* _Work required_: Look through the data below for the line with "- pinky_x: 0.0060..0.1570" and the line with "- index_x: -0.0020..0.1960", then output those two and all lines in between, exactly as written.

= = =

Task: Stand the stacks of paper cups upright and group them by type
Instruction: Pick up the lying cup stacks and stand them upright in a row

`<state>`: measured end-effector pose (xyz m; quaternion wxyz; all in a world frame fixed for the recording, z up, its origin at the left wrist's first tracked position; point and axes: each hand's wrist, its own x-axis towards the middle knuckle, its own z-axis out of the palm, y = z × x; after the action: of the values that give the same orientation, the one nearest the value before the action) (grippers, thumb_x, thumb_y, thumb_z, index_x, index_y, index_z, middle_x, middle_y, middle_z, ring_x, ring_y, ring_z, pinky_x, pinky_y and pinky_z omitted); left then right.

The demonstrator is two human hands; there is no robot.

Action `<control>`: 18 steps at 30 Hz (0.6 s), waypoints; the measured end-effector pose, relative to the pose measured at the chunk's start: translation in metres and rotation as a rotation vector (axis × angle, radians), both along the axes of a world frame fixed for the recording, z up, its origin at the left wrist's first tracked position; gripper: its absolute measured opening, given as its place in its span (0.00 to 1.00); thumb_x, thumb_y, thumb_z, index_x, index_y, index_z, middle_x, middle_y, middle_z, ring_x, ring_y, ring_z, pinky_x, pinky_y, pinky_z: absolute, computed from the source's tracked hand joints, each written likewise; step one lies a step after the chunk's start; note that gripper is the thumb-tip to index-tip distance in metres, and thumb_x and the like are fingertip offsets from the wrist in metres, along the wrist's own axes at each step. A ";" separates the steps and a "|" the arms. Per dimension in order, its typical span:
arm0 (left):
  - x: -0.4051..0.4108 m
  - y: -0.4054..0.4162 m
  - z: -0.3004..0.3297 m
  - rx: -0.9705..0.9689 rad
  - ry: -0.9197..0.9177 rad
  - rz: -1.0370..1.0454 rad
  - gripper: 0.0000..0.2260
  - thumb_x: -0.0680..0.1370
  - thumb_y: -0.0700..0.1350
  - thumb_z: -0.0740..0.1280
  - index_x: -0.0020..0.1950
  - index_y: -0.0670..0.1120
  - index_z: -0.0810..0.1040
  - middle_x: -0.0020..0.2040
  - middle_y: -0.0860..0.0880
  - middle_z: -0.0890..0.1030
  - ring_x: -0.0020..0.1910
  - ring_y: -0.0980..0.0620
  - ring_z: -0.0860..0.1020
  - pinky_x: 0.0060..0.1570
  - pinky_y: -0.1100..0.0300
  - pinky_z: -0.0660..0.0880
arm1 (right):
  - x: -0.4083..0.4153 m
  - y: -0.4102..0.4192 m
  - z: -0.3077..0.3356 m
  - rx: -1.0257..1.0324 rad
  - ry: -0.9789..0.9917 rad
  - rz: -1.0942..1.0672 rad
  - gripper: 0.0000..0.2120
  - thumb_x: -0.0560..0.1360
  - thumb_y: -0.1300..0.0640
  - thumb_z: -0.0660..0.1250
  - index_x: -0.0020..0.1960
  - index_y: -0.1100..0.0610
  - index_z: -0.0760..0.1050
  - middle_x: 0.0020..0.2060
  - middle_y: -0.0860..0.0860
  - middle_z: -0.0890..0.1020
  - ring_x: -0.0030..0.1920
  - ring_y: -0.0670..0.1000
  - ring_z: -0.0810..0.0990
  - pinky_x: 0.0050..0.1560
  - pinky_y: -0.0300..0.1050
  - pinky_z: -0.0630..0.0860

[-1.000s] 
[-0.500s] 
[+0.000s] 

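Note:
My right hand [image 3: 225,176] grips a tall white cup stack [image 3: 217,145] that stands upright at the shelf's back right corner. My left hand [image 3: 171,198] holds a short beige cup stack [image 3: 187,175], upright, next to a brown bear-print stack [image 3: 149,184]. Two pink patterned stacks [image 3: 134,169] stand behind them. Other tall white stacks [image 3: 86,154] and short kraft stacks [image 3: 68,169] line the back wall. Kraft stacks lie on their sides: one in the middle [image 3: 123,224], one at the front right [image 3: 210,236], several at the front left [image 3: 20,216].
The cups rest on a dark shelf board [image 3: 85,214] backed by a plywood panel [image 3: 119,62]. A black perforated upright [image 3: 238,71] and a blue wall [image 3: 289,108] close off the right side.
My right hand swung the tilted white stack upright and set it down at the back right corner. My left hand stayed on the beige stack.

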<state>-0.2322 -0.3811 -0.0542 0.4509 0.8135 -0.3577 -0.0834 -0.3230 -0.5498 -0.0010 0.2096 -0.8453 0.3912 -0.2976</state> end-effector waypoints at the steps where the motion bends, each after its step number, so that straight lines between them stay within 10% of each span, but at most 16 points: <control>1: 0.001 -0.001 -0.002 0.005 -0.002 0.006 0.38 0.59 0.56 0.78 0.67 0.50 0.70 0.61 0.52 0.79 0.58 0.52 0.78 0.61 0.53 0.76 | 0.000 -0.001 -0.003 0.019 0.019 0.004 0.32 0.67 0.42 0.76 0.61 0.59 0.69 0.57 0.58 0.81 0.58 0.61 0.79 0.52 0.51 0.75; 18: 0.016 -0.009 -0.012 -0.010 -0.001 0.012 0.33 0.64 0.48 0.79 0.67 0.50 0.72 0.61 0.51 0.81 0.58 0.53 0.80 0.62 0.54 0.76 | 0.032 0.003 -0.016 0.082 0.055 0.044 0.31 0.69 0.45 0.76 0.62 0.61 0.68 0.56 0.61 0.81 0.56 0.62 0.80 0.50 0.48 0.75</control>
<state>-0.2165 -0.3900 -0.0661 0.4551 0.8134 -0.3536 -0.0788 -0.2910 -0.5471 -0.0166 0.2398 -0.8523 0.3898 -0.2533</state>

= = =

* _Answer space_:
  - pinky_x: 0.0060..0.1570
  - pinky_y: -0.1100..0.0300
  - pinky_z: -0.0660..0.0880
arm1 (right):
  - x: -0.4083..0.4153 m
  - y: -0.4102..0.4192 m
  - z: -0.3077..0.3356 m
  - rx: -1.0257..1.0324 rad
  - ry: -0.9789..0.9917 rad
  - rz: -1.0942..1.0672 rad
  - gripper: 0.0000..0.2120
  - thumb_x: -0.0560..0.1360
  - thumb_y: -0.1300..0.0640
  - thumb_z: -0.0660..0.1250
  - index_x: -0.0020..0.1960

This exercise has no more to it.